*WHAT IS EXPECTED:* Give back exactly the lines of the material below that start at the line containing "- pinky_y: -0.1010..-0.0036" and end at the line containing "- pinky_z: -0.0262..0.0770", and no others.
START PROVIDED MATERIAL
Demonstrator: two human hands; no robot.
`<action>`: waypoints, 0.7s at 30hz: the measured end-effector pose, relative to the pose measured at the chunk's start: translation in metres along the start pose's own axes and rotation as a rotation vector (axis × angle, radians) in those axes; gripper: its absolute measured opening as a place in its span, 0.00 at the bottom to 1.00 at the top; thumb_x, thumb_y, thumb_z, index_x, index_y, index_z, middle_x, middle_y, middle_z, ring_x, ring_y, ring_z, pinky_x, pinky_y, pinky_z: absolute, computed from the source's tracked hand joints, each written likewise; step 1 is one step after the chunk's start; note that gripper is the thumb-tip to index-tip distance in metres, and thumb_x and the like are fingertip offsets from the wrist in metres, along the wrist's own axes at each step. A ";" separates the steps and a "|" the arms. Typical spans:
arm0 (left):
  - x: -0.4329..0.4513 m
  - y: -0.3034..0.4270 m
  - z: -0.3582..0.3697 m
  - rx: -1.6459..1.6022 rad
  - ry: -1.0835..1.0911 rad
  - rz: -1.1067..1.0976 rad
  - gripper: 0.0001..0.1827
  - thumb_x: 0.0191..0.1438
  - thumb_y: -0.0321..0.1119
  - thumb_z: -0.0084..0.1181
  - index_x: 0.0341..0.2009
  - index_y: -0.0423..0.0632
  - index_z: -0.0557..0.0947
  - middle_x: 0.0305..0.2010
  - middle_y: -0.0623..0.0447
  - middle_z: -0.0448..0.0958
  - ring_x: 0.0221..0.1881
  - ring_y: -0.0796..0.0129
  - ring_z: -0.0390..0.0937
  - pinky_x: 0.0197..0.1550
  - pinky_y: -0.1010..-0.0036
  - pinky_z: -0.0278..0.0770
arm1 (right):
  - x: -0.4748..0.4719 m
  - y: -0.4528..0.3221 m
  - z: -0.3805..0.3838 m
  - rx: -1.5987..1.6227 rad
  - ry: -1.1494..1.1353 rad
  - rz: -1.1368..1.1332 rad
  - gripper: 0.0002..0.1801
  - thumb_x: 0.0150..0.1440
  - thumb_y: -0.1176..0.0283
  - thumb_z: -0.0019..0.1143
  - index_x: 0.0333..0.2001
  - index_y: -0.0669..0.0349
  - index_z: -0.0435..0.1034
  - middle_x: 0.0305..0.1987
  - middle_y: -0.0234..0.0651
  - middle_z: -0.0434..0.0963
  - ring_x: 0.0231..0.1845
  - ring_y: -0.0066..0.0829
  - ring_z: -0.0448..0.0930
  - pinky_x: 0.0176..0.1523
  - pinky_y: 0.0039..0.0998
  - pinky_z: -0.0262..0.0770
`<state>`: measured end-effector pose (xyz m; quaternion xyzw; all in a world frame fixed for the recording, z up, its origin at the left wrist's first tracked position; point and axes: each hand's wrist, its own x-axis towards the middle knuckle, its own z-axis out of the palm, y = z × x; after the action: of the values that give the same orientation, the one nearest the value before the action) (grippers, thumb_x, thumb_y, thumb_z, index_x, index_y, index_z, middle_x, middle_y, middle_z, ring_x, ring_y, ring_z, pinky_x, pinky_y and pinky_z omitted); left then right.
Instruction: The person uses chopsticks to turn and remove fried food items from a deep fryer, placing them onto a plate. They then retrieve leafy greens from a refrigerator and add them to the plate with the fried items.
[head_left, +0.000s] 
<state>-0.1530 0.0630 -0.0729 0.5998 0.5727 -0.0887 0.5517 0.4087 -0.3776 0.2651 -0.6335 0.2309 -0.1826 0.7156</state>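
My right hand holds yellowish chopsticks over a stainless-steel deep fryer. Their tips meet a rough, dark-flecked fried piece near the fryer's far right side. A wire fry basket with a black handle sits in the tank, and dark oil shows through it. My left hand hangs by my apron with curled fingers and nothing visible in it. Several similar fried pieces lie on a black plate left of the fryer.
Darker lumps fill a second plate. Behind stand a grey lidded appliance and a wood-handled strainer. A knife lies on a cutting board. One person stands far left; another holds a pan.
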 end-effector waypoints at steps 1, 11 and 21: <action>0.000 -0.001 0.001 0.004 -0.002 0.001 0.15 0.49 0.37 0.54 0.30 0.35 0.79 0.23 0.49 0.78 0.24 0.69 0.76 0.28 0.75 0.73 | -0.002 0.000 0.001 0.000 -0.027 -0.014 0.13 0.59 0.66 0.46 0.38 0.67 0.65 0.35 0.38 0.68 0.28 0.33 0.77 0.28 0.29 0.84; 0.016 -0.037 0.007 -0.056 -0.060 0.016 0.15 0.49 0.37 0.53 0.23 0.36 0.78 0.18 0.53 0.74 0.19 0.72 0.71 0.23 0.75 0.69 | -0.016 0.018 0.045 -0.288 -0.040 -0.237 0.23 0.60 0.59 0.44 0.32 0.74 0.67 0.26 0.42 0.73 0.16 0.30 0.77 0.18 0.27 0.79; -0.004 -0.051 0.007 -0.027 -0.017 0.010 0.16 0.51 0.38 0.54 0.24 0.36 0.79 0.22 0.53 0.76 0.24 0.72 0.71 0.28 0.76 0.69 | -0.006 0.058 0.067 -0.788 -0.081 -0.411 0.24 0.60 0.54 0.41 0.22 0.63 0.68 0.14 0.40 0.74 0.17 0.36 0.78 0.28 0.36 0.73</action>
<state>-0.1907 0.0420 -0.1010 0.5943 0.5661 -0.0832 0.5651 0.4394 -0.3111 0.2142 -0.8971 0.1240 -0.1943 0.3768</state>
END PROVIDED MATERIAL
*EXPECTED ANSWER:*
  - pinky_y: -0.1010..-0.0036
  - pinky_z: -0.0278..0.0770
arm1 (right):
  - x: -0.4748..0.4719 m
  - y: -0.4528..0.3221 m
  - z: -0.3805..0.3838 m
  - rx: -1.5987..1.6227 rad
  - ry: -1.1494..1.1353 rad
  - rz: -1.1368..1.1332 rad
  - gripper: 0.0002..0.1801
  - thumb_x: 0.0150..0.1440
  - thumb_y: -0.1176..0.0283
  - thumb_z: -0.0019..0.1143
  - index_x: 0.0333..0.2001
  - index_y: -0.0669..0.0349
  - index_z: -0.0435..0.1034
  - middle_x: 0.0305..0.1987
  - middle_y: -0.0234..0.0651
  - middle_z: -0.0434..0.0963
  - ring_x: 0.0231..0.1845
  - ring_y: -0.0066..0.0829
  - ring_z: -0.0448..0.0930
  - pinky_x: 0.0176..0.1523
  - pinky_y: 0.0039..0.0998
  - pinky_z: -0.0262..0.0770

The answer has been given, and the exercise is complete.